La rete, in questo senso, è molto più di un supporto: è un generatore di inventiva sociale. Quando le famiglie si incontrano, nascono idee. Si organizzano laboratori creativi, gruppi di lettura, progetti teatrali, convegni. Si fondano associazioni come Dravet Italia Onlus, che diventa non solo uno spazio informativo, ma una casa comune, un luogo in cui l’energia individuale si trasforma in forza collettiva.

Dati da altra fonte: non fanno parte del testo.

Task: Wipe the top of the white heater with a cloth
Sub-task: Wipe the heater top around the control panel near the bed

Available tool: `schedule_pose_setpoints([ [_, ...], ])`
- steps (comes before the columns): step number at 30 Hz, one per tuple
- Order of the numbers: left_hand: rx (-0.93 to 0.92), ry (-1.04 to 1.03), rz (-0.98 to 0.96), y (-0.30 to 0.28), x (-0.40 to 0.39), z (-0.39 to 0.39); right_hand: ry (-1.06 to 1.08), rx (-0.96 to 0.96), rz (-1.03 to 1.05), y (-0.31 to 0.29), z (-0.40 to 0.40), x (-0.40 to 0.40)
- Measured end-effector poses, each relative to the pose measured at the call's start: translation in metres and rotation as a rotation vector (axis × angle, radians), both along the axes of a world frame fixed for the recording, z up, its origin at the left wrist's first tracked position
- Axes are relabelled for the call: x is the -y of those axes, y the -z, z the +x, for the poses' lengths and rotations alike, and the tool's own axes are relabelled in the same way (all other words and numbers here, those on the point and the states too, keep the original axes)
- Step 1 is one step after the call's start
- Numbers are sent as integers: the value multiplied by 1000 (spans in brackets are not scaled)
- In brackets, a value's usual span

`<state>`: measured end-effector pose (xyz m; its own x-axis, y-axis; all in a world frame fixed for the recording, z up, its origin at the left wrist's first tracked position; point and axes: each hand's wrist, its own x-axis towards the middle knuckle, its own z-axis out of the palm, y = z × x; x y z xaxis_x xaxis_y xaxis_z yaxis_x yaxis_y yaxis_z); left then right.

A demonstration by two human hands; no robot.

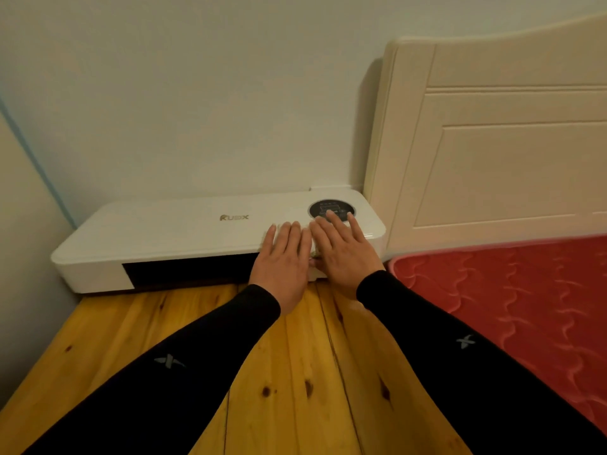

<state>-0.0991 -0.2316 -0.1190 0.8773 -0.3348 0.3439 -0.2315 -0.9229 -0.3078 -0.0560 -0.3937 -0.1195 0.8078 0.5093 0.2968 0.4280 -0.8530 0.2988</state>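
The white heater (170,231) lies long and low against the wall, with a gold logo on top and a round black control panel (331,210) near its right end. My left hand (284,261) and my right hand (341,254) rest flat side by side on the right part of its top, fingers stretched out. A white cloth (277,226) lies pressed under them; only a thin edge shows past the left fingertips and a small bit between the hands. The right fingertips reach the control panel's lower edge.
The heater stands on a wooden plank surface (295,372). A cream headboard (492,142) rises directly right of the heater, with a red quilted mattress (509,290) below it. Walls close in behind and on the left.
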Motion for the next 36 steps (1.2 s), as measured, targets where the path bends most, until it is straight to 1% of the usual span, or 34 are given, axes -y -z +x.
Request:
schedule_pose_setpoints([
  [6,4,18,27,-4,25,8,12,9,7,-2,5,26],
  [12,13,29,-9,-4,41,14,-5,28,33,-2,6,40],
  [21,34,39,-53,-1,71,22,83,-46,6,-9,2,65],
  [26,62,75,-42,1,65,24,84,-90,66,-15,1,61],
  [36,87,100,-28,4,43,23,84,-119,26,-21,4,42],
])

In molte realtà, la cooperazione tra famiglie e istituzioni ha portato alla creazione di progetti innovativi: spazi di co-working per madri caregiver, percorsi scolastici inclusivi, corsi di formazione per operatori e insegnanti, sportelli psicologici specializzati. Ma perché tutto questo funzioni, serve un presupposto: la volontà politica e sociale di ascoltare. Senza ascolto, non c’è innovazione che tenga. Fare comunità non significa solo condividere un problema, ma anche una visione. È riconoscere che il dolore individuale può diventare un motore per cambiare ciò che non funziona. Le madri, i padri, le famiglie non vogliono solo assistenza: vogliono partecipare, essere parte attiva delle decisioni che riguardano la vita dei loro figli. In questo processo, il ruolo delle istituzioni è cruciale. Non basta delegare tutto al Terzo Settore o ai volontari. Le famiglie devono essere messe nelle condizioni di costruire il futuro insieme alle istituzioni, in un’ottica di cooperazione reale, non di assistenzialismo. La scuola, il lavoro, i servizi sociali, il sistema sanitario devono diventare interlocutori, non ostacoli.
“Bambini per sempre” non è un’etichetta triste. È una chiamata a guardare con occhi diversi la disabilità e la genitorialità. È il riconoscimento che alcune infanzie non si concluderanno mai, e che proprio per questo richiedono un impegno adulto, collettivo, consapevole. Dare forma all’esperienza attraverso l’arte, la scrittura, il racconto non è solo terapeutico: è politico. È dire “noi ci siamo”. È mettere in scena, rendere visibile, rompere l’isolamento. È costruire bellezza anche dove la vita sembra solo un accumulo di rinunce. Il futuro non sarà più facile. Ma può essere più umano, più giusto, più condiviso. E questo, oggi più che mai, dipende da tutti noi.